What you should do: Below is a listing. Copy each line of it that holds the word "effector".

Supplied information:
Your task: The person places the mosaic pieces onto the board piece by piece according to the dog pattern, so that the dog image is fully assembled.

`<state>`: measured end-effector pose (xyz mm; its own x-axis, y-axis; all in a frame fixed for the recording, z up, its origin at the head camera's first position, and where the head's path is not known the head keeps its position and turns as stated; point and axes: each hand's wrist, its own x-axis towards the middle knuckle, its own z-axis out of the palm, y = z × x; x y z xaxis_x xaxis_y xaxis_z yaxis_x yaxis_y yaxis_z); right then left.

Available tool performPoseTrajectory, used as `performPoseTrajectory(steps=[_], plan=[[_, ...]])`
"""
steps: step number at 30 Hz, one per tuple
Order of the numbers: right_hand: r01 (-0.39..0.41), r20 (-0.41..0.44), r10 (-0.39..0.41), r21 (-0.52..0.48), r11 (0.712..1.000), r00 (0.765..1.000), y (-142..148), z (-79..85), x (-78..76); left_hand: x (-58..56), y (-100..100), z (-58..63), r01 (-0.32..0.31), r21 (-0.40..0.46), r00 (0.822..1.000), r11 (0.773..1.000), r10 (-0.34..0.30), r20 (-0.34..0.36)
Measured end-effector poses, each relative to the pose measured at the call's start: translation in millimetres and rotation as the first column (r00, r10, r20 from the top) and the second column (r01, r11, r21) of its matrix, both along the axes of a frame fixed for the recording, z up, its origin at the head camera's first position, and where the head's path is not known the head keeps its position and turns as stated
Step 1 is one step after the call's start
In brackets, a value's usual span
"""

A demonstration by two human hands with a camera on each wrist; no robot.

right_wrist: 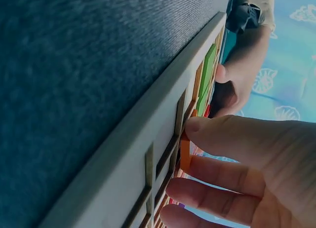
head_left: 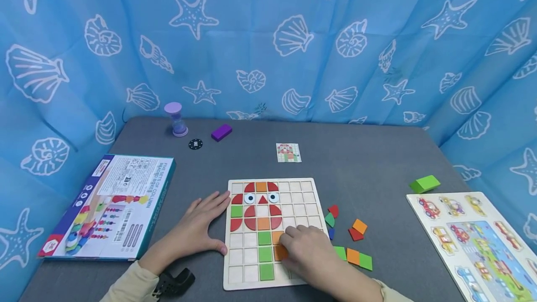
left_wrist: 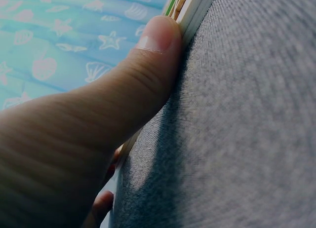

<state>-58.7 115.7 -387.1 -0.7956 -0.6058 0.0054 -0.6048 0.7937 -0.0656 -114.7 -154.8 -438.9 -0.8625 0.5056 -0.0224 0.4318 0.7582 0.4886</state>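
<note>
A wooden grid board lies on the table with red, green and orange pieces and two eye pieces set in its squares. Along the board's left edge my left hand rests with fingers spread; the thumb touches the side in the left wrist view. My right hand is over the board's lower middle. Between its thumb and index finger it pinches an orange square tile, close to the column beside the green tiles. In the head view the right hand hides part of the lower right squares.
Right of the board lie loose tiles and small shapes. A picture card is behind it. Left stands a boxed game; farther back are an hourglass and purple block. A vehicle puzzle and green block lie right.
</note>
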Motion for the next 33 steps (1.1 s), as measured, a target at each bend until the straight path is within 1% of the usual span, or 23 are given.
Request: performPoseTrajectory(steps=[7, 9, 11, 12, 14, 16, 17, 18, 19, 21, 22, 25, 29, 33], plan=[[0.006, 0.041, -0.006, 0.004, 1.000, 0.999, 1.0, 4.1, 0.9, 0.0, 0.1, 0.2, -0.002, -0.004, 1.000, 1.000, 0.002, 0.005], [0.020, 0.011, -0.020, -0.005, 1.000, 1.000, 6.5, 6.6, 1.3, 0.1, 0.0, 0.0, -0.001, -0.003, 1.000, 1.000, 0.001, 0.004], [0.056, -0.041, -0.057, -0.027, 0.998, 0.998, 16.9, 9.8, 1.2, 0.0, 0.1, -0.4, 0.000, -0.004, 1.000, 1.000, 0.000, 0.002], [0.079, -0.075, -0.082, -0.046, 0.996, 0.994, 24.5, 10.8, 0.5, 0.0, 0.2, -0.4, 0.000, -0.002, 1.000, 1.000, 0.000, 0.002], [0.162, -0.119, -0.170, -0.074, 0.984, 0.978, 43.0, 12.7, -2.4, -0.1, 0.2, -0.3, 0.000, -0.003, 1.000, 1.000, 0.000, 0.002], [0.273, -0.100, -0.281, -0.081, 0.959, 0.955, 64.0, 14.0, -7.0, -0.3, 0.2, 0.0, -0.001, -0.002, 1.000, 1.000, 0.001, 0.004], [0.329, -0.076, -0.334, -0.067, 0.942, 0.940, 75.2, 14.1, -10.1, -0.4, 0.1, 0.1, -0.002, -0.002, 1.000, 1.000, 0.002, 0.004], [0.373, -0.047, -0.375, -0.044, 0.927, 0.926, 86.5, 13.9, -12.8, -0.5, 0.0, 0.0, -0.003, -0.002, 1.000, 1.000, 0.003, 0.004], [0.415, 0.001, -0.415, -0.005, 0.910, 0.910, 96.8, 13.8, -15.3, -0.6, -0.1, 0.0, -0.003, -0.003, 1.000, 1.000, 0.003, 0.005], [0.458, 0.085, -0.462, 0.066, 0.887, 0.883, 115.0, 12.5, -19.0, -0.7, -0.4, -0.1, -0.004, -0.005, 1.000, 1.000, 0.004, 0.007], [0.461, 0.112, -0.469, 0.092, 0.883, 0.876, 122.7, 11.6, -20.4, -0.7, -0.6, -0.1, -0.004, -0.005, 1.000, 1.000, 0.004, 0.008], [0.453, 0.174, -0.468, 0.121, 0.883, 0.866, 137.9, 8.0, -21.5, -0.7, -0.8, -0.1, -0.006, -0.007, 1.000, 1.000, 0.006, 0.012], [0.441, 0.182, -0.452, 0.098, 0.892, 0.873, 145.1, 3.0, -23.1, -0.9, -0.7, 0.3, -0.006, -0.010, 1.000, 1.000, 0.007, 0.014], [0.443, 0.177, -0.452, 0.089, 0.892, 0.875, 145.6, 0.5, -24.2, -1.0, -0.1, 0.7, -0.002, -0.011, 1.000, 1.000, 0.002, 0.017]])
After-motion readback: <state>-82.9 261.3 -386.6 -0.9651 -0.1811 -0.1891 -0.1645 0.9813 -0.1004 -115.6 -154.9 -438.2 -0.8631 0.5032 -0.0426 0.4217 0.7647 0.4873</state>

Written solution:
`<state>`: measured end-effector pose (xyz mm; its own x-axis, y-axis; all in a frame fixed for the recording, z up, its origin at the head camera's first position, and where the head's path is not known the head keeps its position and turns as stated; point and axes: each hand's wrist, its own x-axis towards the middle knuckle, its own z-axis out of the palm, y = z × x; x y z xaxis_x xaxis_y xaxis_z yaxis_x yaxis_y yaxis_z); right then left.
Measured end-effector poses, each relative to the pose measured at the call's start: translation in millimetres and rotation as the first column (r00, r10, r20 from the top) and the second column (r01, r11, r21) of its matrix, both along the axes of a frame fixed for the recording, z up, its origin at the head camera's first position, and where the head's path is not known the head keeps its position and turns as stated

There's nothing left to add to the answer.